__Work request__. Count up the lines in the listing below that hold "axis", and answer with the total alone.
Collected material Start Marker
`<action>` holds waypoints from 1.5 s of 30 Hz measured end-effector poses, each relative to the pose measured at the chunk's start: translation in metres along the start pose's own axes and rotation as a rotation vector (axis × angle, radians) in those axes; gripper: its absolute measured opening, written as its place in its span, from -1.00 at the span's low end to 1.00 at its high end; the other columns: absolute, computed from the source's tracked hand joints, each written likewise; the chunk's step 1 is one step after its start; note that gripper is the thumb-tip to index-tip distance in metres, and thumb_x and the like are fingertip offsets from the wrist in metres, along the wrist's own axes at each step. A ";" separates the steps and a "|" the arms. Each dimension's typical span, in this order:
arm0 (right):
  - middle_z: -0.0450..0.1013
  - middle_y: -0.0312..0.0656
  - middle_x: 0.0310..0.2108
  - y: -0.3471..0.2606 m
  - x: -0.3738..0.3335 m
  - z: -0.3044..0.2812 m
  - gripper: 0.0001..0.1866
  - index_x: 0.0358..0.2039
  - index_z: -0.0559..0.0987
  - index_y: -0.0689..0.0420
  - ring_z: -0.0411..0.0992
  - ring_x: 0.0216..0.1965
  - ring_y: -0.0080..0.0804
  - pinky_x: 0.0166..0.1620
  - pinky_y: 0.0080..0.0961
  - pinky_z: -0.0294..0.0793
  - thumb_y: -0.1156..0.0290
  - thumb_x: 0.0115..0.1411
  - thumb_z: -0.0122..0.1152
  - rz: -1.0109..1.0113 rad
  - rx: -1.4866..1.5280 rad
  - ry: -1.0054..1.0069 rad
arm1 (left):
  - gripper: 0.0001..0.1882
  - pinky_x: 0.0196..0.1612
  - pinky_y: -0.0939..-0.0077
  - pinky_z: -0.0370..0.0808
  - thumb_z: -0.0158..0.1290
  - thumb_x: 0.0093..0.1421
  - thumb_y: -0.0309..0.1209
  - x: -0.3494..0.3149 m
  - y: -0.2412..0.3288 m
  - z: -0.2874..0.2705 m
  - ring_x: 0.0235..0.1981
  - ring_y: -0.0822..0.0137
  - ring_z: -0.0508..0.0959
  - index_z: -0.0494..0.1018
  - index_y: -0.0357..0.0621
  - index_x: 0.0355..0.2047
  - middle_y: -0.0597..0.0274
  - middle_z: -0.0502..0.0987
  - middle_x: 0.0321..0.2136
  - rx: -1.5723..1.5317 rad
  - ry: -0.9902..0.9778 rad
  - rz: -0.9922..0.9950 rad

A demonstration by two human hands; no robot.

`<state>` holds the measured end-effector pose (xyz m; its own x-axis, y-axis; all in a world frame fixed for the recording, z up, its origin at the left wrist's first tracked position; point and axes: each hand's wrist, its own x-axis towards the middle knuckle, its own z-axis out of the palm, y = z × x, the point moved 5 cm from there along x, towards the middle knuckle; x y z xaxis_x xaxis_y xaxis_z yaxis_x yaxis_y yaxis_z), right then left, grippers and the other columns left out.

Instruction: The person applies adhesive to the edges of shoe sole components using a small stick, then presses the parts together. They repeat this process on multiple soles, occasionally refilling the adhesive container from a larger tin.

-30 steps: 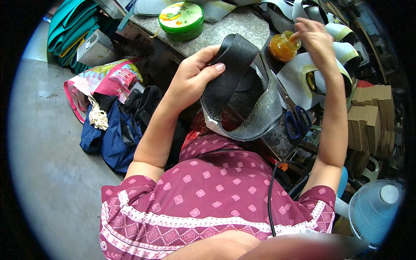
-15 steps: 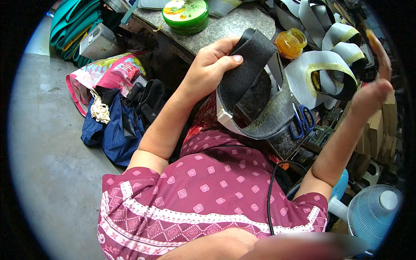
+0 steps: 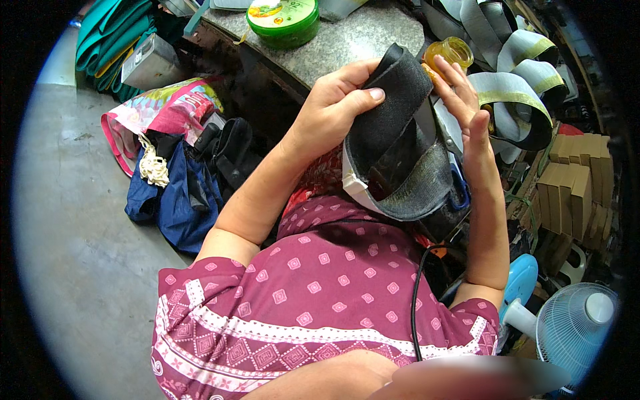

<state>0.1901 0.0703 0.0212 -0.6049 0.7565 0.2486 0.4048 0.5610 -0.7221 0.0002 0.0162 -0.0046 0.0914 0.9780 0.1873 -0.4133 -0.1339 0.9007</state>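
My left hand (image 3: 333, 110) pinches the upper end of a wide black fabric band (image 3: 393, 93), thumb on its face. The band loops down over my lap, with a grey worn-looking stretch and a white piece at its lower left. My right hand (image 3: 470, 117) is open beside the band, its fingers extended toward the band's right edge. Yellow-orange paste coats one fingertip, which is at or very near that edge; contact is unclear. Just behind those fingers stands an open glass jar (image 3: 450, 52) of yellow-orange paste. Blue-handled scissors (image 3: 459, 187) are partly hidden behind my right wrist.
Grey looped bands (image 3: 517, 90) with yellowish edges pile up at the right. A green round tub (image 3: 283, 25) sits on the grey worktop (image 3: 367, 37). Brown boxes (image 3: 567, 193) and a fan (image 3: 577, 327) stand right; bags (image 3: 173, 193) lie on the floor left.
My right hand has swung left from the far right to beside the black band. The band and my left hand have shifted slightly to the right.
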 end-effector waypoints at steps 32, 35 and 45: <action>0.10 -0.16 0.42 -0.027 -0.021 -0.009 -0.08 0.07 0.64 -0.33 -0.16 0.47 -0.04 0.36 0.24 -0.52 -0.53 0.21 -0.65 -0.243 -0.429 0.200 | -0.54 0.03 0.52 0.53 -0.04 0.27 -0.53 0.008 -0.001 0.013 -0.09 0.36 0.61 0.33 -0.47 0.17 0.01 0.57 -0.04 -0.132 -0.006 -0.075; 0.12 -0.16 0.42 -0.034 -0.020 -0.009 -0.10 0.05 0.65 -0.36 -0.15 0.47 -0.05 0.37 0.18 -0.56 -0.53 0.21 -0.63 -0.212 -0.428 0.248 | -0.55 0.05 0.53 0.52 -0.05 0.28 -0.53 0.010 0.000 0.013 -0.08 0.37 0.60 0.32 -0.46 0.18 0.02 0.56 -0.03 -0.117 -0.004 -0.046; 0.12 -0.14 0.41 -0.044 -0.025 -0.007 -0.04 0.01 0.67 -0.31 -0.11 0.47 -0.16 0.41 0.00 -0.53 -0.53 0.20 -0.71 -0.213 -0.656 0.228 | -0.56 0.08 0.53 0.49 -0.08 0.30 -0.54 0.012 -0.001 0.011 -0.03 0.38 0.57 0.33 -0.43 0.18 0.05 0.55 -0.01 -0.120 0.003 0.011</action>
<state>0.1921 0.0286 0.0513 -0.5873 0.6196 0.5208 0.6657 0.7358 -0.1247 0.0116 0.0264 0.0012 0.0833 0.9771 0.1960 -0.5202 -0.1251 0.8449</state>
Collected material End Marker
__Answer box__. 2